TRY IT:
All of the data should be given again word for word, though the images are to be left out.

STORED DATA:
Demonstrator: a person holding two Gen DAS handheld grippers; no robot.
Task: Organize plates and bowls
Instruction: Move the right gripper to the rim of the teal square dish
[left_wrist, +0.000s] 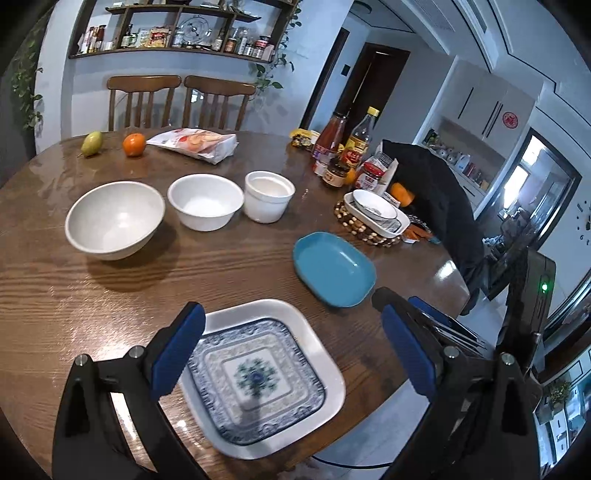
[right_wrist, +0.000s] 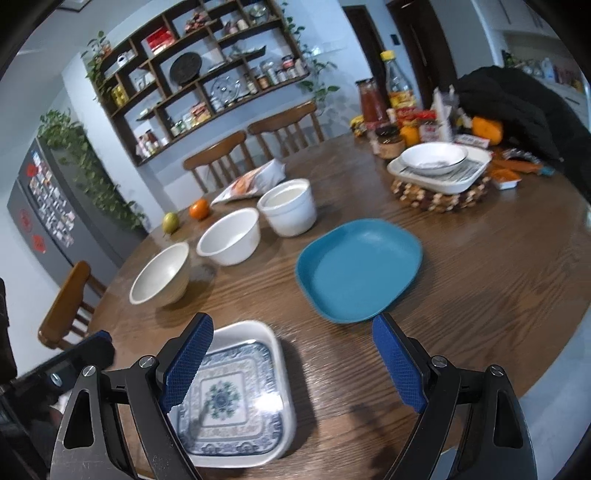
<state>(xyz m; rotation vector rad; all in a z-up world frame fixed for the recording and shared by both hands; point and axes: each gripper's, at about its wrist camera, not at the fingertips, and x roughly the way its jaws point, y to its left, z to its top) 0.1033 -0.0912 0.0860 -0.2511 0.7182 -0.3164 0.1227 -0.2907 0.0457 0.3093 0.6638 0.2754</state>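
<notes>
A blue-patterned square plate (left_wrist: 255, 380) sits inside a white square plate (left_wrist: 325, 354) at the table's near edge; both also show in the right wrist view (right_wrist: 225, 402). My left gripper (left_wrist: 291, 354) is open above them, empty. A teal plate (left_wrist: 334, 269) (right_wrist: 360, 269) lies further right. My right gripper (right_wrist: 291, 362) is open and empty, between the stacked plates and the teal plate. Three white bowls stand in a row: a wide one (left_wrist: 114, 219) (right_wrist: 162, 275), a middle one (left_wrist: 205, 201) (right_wrist: 231, 236), and a straight-sided one (left_wrist: 267, 195) (right_wrist: 290, 206).
A white dish and a bowl (left_wrist: 375, 210) (right_wrist: 436, 160) rest on a beaded trivet (right_wrist: 439, 195). Bottles and jars (left_wrist: 343, 151) stand behind. A pear (left_wrist: 91, 143), an orange (left_wrist: 133, 144) and a snack bag (left_wrist: 195, 142) lie at the far side. Chairs ring the round wooden table (left_wrist: 221, 273).
</notes>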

RESULT FOR THIS EXERCISE:
Demonstrator: a person holding two Gen DAS handheld grippers; no robot.
Task: Organize plates and bowls
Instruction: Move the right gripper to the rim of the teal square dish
[left_wrist, +0.000s] 
[right_wrist, +0.000s] 
<state>(xyz m; rotation vector rad; all in a z-up world frame fixed for the recording and shared by both hands; point and axes: each gripper's, at about its wrist camera, not at the fingertips, and x roughly the way its jaws point, y to its left, z to its top) 0.1033 -0.0912 0.0860 -0.2511 0.7182 -0.3164 0.1227 -0.2907 0.0457 0.3093 0.6638 0.2754</state>
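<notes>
A blue-patterned square plate (left_wrist: 255, 380) sits inside a white square plate (left_wrist: 325, 354) at the table's near edge; both also show in the right wrist view (right_wrist: 225, 402). My left gripper (left_wrist: 291, 354) is open above them, empty. A teal plate (left_wrist: 334, 269) (right_wrist: 360, 269) lies further right. My right gripper (right_wrist: 291, 362) is open and empty, between the stacked plates and the teal plate. Three white bowls stand in a row: a wide one (left_wrist: 114, 219) (right_wrist: 162, 275), a middle one (left_wrist: 205, 201) (right_wrist: 231, 236), and a straight-sided one (left_wrist: 267, 195) (right_wrist: 290, 206).
A white dish and a bowl (left_wrist: 375, 210) (right_wrist: 436, 160) rest on a beaded trivet (right_wrist: 439, 195). Bottles and jars (left_wrist: 343, 151) stand behind. A pear (left_wrist: 91, 143), an orange (left_wrist: 133, 144) and a snack bag (left_wrist: 195, 142) lie at the far side. Chairs ring the round wooden table (left_wrist: 221, 273).
</notes>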

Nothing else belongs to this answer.